Exactly the lines from the one containing "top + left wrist" through the one containing "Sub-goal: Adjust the" in the listing below are to be copied, with the pictures left out.

→ **Source data**
:::

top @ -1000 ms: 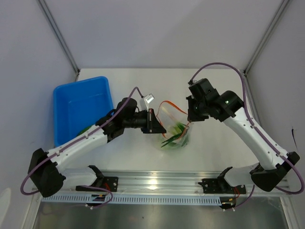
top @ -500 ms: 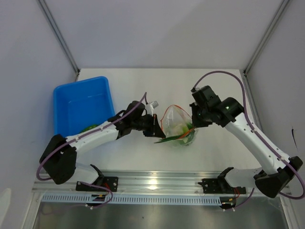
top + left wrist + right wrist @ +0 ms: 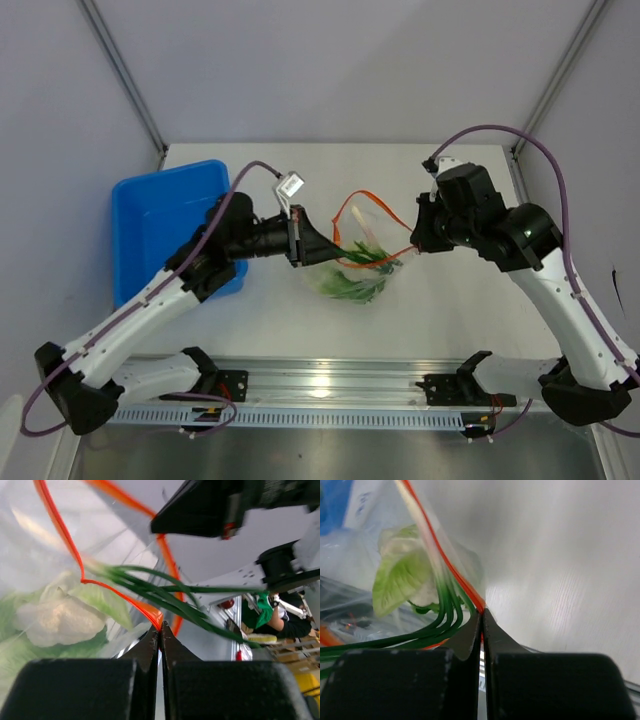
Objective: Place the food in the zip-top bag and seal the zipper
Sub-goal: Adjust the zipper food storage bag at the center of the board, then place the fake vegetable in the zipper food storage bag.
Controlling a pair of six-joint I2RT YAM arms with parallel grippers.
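While left claw (image 3: 160, 630) and right claw (image 3: 481, 616) clamp the zipper (image 3: 352, 200), the zip-top bag (image 3: 352, 285) sits between them.

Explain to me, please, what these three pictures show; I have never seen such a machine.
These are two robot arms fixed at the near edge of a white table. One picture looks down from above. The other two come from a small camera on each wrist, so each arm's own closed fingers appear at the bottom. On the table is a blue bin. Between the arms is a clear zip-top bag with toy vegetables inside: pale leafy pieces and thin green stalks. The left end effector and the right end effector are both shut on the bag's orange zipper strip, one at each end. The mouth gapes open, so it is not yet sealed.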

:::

→ **Task answer**
top + left wrist + right wrist @ +0 ms: 
Objective: Place the food in the zip-top bag and seal the zipper
Sub-goal: Adjust the zipper food storage bag at the center of the board, then place the fake vegetable in the zipper food storage bag.

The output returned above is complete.